Who is getting hurt in equity/credit?

There are, if not falling cubes, then certainly some falling knives out there. Indeed the current market gyrations seem to suggest a dislocation between the equity and credit markets as well as a weakening of sentiment. As the often amusing Naked Capitalism puts it:

[...] fixed income types speak of truly grim conditions, of the markets for riskier credits having shut down completely, and concerns that the market seize-up could extend its reach to better quality credits. By contrast, many of the equity market participants sounded relatively sanguine, believing that the credit markets are working through a repricing of risk, but that earning yields are sufficiently high so as to be able to withstand an increase in yields.
Meanwhile according to the FT:
Fear now rules the credit markets, where the effective cost of ensuring against a default, in both Europe and the US, has increased by more than half in barely a month. A steady drip of bad news has prompted fears that the subprime debacle could trigger a credit crunch, raising the cost of financing worldwide as investors are forced to sell healthy investments to make good their losses.


Most recently, the equity markets have shown only modest falls, but credit rationing is in full swing, and spreads have moved out markedly, to the extent that they are visible, from the ridiculously tight levels of the first half of the year.

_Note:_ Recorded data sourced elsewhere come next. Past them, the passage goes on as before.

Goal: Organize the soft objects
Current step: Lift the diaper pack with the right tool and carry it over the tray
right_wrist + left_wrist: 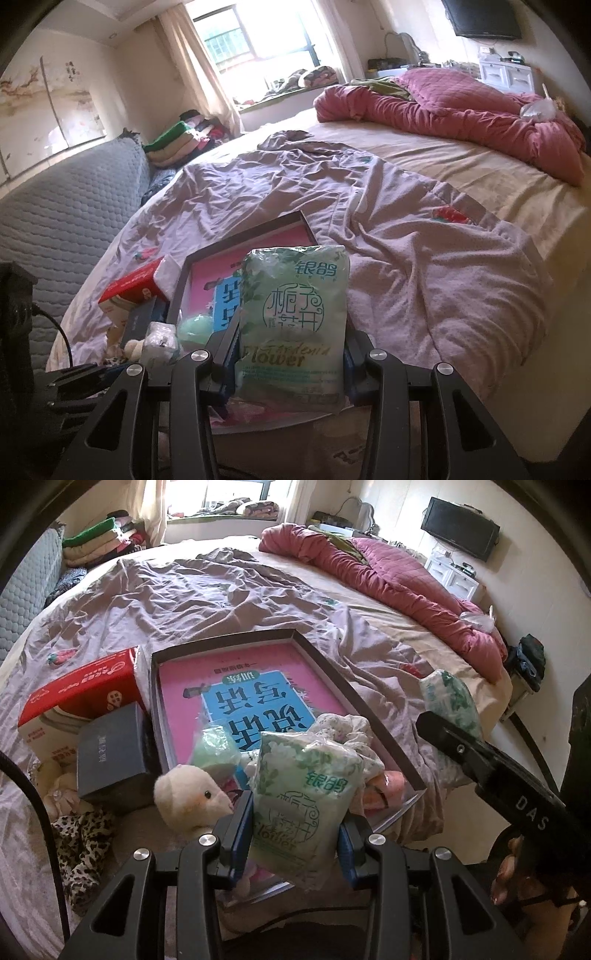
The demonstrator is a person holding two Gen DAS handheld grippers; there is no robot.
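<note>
My left gripper (295, 834) is shut on a green tissue pack (303, 797) and holds it over the near end of a shallow dark tray (221, 644) with a pink and blue book inside. My right gripper (291, 354) is shut on a second green tissue pack (295, 314), upright, just right of the tray (243, 229); this pack and gripper also show in the left wrist view (450, 701). A white plush toy (192, 794), a light green soft object (214, 746) and floral cloth (347, 727) lie at the tray's near end.
A red and white box (77, 698) and a dark blue box (110, 753) sit left of the tray. Leopard-print fabric (81, 849) lies near left. A rumpled mauve sheet (406, 240) covers the bed; a red quilt (461, 107) lies at its far right. Folded clothes (177, 144) are stacked beyond.
</note>
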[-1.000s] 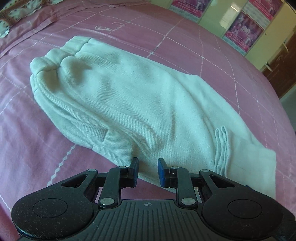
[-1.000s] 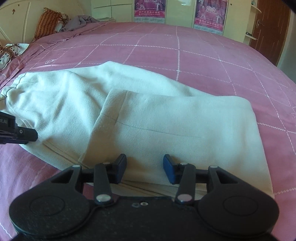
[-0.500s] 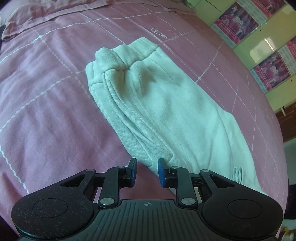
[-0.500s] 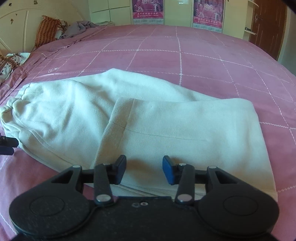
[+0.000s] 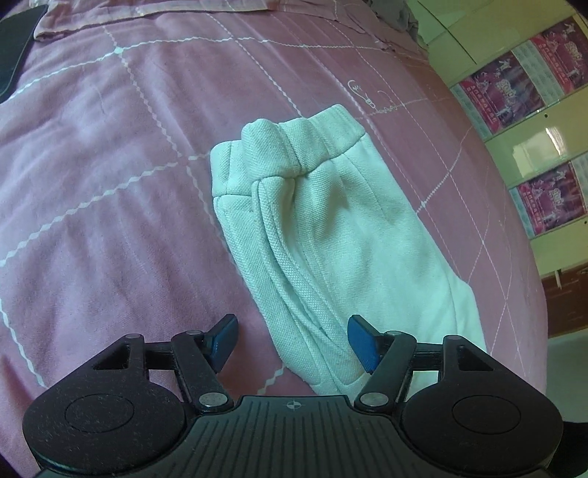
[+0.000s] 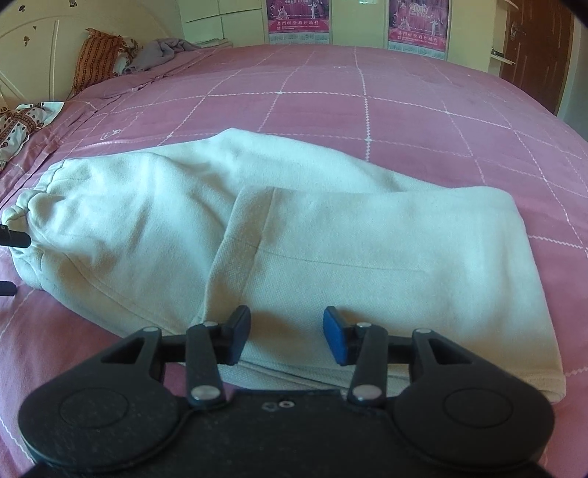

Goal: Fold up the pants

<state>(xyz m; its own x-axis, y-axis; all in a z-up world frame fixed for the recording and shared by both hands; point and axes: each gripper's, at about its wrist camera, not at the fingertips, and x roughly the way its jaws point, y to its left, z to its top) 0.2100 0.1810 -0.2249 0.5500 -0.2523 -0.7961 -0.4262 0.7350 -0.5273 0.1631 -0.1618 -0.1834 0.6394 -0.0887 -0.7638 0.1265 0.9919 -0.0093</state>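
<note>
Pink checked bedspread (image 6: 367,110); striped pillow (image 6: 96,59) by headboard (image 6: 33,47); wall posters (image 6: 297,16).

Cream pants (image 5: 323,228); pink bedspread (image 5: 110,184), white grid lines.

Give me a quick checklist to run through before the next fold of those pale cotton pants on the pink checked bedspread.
1. Pale cotton pants lie on the pink checked bedspread, leg end already folded over: ok.
2. Left gripper jaws opening, the pants' edge between them, pads not pressing: ok.
3. Right gripper over the folded leg end, jaws apart; whether the pads pinch cloth: cannot tell.
4. Elastic waistband bunched, not smoothed: not ok.
5. Bedspread bare beyond the pants, room to fold: ok.
</note>
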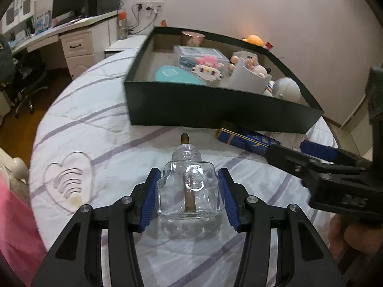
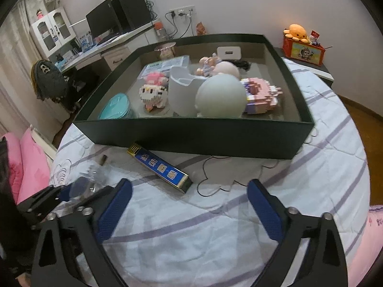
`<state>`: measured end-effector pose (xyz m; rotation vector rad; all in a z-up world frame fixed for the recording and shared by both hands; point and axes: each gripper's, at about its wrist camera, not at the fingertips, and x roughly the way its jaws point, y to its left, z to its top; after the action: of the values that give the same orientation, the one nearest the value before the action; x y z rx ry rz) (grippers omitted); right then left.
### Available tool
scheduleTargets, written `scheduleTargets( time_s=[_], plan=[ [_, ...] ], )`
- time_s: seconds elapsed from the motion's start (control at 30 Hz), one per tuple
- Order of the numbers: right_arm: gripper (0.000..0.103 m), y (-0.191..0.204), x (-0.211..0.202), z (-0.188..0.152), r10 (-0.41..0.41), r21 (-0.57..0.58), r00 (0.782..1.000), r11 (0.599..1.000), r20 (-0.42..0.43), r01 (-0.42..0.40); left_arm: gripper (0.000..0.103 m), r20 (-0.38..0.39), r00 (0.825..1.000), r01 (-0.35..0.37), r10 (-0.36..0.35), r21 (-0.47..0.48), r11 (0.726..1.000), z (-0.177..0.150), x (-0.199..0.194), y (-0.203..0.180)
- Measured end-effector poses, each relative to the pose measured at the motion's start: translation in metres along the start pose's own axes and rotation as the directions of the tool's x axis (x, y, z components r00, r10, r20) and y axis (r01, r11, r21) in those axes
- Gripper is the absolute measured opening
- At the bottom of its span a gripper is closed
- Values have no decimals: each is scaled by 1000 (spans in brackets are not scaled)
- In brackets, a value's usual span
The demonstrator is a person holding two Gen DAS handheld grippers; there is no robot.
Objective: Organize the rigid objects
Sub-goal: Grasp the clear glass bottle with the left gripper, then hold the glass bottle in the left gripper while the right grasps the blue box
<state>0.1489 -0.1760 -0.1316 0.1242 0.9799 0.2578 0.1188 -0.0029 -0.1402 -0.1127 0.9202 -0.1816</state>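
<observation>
My left gripper (image 1: pixel 189 189) is shut on a clear glass bottle (image 1: pixel 190 191) with a brown wick, held just above the striped bedsheet. The bottle also shows in the right wrist view (image 2: pixel 92 179). A large dark green box (image 1: pixel 215 105) lies ahead, holding toys, a teal lid and a white cup. It also fills the right wrist view (image 2: pixel 203 136). A blue and gold rectangular box (image 2: pixel 159 168) lies on the sheet in front of it, also seen in the left wrist view (image 1: pixel 246 138). My right gripper (image 2: pixel 189 203) is open and empty above the sheet, near the blue box.
A thin black cable (image 2: pixel 215 174) trails on the sheet by the green box. A desk with a monitor (image 1: pixel 69 2) stands at the back left. A pink blanket (image 2: pixel 28 167) lies at the left. An orange plush (image 2: pixel 295 32) sits on a red box at back right.
</observation>
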Motion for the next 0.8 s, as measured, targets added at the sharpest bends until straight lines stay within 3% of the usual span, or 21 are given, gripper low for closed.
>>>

Now this would all be merely interesting, were it not for capital structure arbitrage. CSA posits a relationship between the equity and credit markets, and CSA funds use models based on this relationship to put on equity vs. credit positions. The first generation of these models were based on Merton's work or elaborations of it. What I would really like to know is how models like these, calibrated to the conditions earlier in the year, are performing at the moment. To end with the FT again:
...we may well be in the middle of a regime shift
In fact it could even be that the new regime was the last four years or so, and what we are seeing now is a return to more 'normal' conditions, albeit one that is proceeding in jumps.